A useful directional course, which tackles the problem of clarifying what has to be done, creates a sense of urgency, paints a vision of what human effort will achieve by overturning the existing unacceptable situation, and delineates how the needs of important constituencies are going to be satisfied. The Ascendant Qur'an creates this sense of urgency; it shows the Muslim how injustice dressed up by the rubric of welfare and human rights has driven oppression into all aspects of human life and engagement; it exposes the double standards crafted by the class of wealth and power to apply to the class of dearth and cower. And by showing the Muslim the hollowness of the existing power culture, it motivates him to understand that his continued absence from the social domain, especially that of decision making, will only serve to exacerbate the oppression experienced by him, his brothers, and the general lot of humanity. In this way, The Ascendant Qur'an demands for the Muslim to do something - but not just anything. Precisely, it demands that he do what the Prophet (SWT) did.
And, it is in this area that this tafsir differs from its antecedents. It tries to tackle the difficult subject of power; and what its exercise has to do with social justice, and what its abuse has to with the institutionalization of kufr through the agency of shirk. Truth without power leads to injustice, followed by oppression. Social justice, social values, and even social consciousness exist because of the principled exercise of power. No theory combined with experience demonstrates the principled exercise of power like the Qur'an and the Sunnah - either there are theories without a sunnah, or there is an age-old practice that bears little attachment to principle. Through the medium of the disciplined and ethical exercise of power, the Muslim is capable of visualizing a functioning Islamic society in all its major dimensions: from the personal to the social space, from the family to the socio-economic domain, from the spiritual to the political to the geo-strategic. The Ascendant Qur'an provides the kind of explanation that places authority and its attendant power in the correct frame of reference, thereby impelling the reader to imagine what kind of society would result with this as its principal bedrock constituent.
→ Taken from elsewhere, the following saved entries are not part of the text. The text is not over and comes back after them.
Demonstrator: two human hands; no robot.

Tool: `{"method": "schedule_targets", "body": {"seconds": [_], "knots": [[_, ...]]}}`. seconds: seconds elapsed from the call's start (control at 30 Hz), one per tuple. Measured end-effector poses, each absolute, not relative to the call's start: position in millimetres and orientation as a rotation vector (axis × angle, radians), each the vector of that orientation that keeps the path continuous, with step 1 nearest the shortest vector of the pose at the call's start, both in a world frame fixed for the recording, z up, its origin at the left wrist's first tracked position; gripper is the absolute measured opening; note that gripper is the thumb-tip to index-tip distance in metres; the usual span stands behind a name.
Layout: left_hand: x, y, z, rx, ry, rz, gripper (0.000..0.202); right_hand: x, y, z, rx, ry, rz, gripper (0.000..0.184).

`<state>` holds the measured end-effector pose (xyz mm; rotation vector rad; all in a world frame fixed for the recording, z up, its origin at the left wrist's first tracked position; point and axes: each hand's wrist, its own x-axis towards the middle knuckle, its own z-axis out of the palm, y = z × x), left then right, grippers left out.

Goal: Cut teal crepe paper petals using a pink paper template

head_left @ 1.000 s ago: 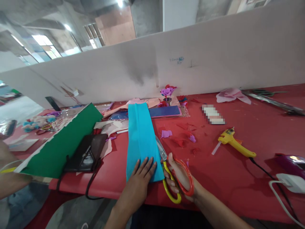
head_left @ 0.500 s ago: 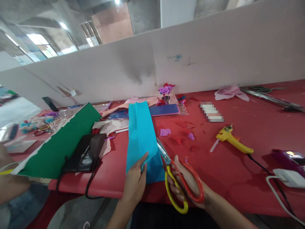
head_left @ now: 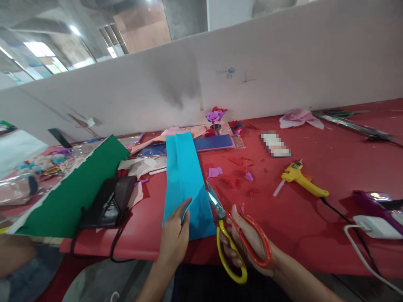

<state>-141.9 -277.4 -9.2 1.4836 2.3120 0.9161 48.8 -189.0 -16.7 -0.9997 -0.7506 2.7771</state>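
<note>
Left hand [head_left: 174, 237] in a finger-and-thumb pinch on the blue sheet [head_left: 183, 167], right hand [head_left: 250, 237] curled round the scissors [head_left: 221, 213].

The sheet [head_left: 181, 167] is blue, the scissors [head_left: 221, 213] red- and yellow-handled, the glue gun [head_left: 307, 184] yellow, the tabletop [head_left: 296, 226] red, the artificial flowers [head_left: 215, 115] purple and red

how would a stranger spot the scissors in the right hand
Find the red table, then the long bright-blue sheet on it. At the sheet's near right edge, the right hand holds the scissors: silver blades, with one red and one yellow loop setting them apart from the all-blue sheet.
</note>
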Motion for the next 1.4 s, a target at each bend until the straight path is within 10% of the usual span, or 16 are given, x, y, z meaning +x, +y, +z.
{"method": "schedule_targets", "body": {"seconds": [0.67,1.4], "knots": [[-134,-291,-56,2.016,2.273,0.538,0.075,12,-183,-16,-1.067,-0.651,2.564,0.054],[-157,-300,-83,2.332,2.113,0.756,0.093,13,-176,-39,-1.183,-0.847,2.661,0.077]]}}
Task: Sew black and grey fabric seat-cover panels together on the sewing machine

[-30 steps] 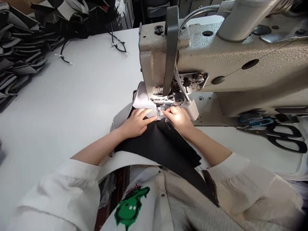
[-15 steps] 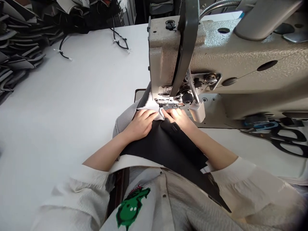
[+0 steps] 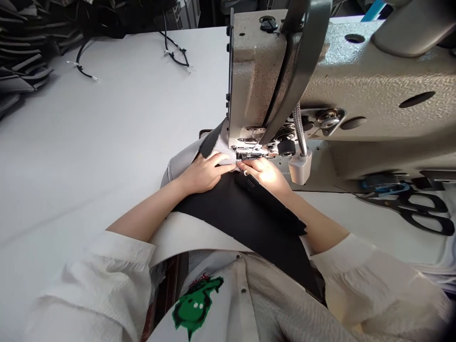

But power, especially temporal power, does not exist in a vacuum. Power is exercised - either properly or improperly - by people. And more particularly, by leaders. The Qur'an teaches the Muslims how to exercise power without being misled by its allure; the Muslims in turn are the leaders of humanity - they, as the Ummah, have been given this responsibility by Allah (SWT); and finally al-ladhina amanu are the ones who lead the Ummah. The Ascendant Qur'an consistently brings out this central thematic element of the Qur'an, as no other previous tafsir has done. It addresses what leaders need to do, or what those who have the capacity the shape the behavior of others have to do, whether such a one defines a country that leads other countries, or such a one refers to he who resuscitates the Islamic executive authority (or at least contributes to it). No feature of human society can impact the expansion and adjudication of social justice more than the principled exercise of power by just leaders. So far, we are not aware of significant Islamic publications that, in a structured way, address the needs of the one guiding constituency in society: those who lead - so that they in turn can address the needs of those who cannot represent themselves (the mustad'afin, the oppressed). And so with this argument, we feel that the initial and most important market segment for this tafsir is that of the emerging or developing leader.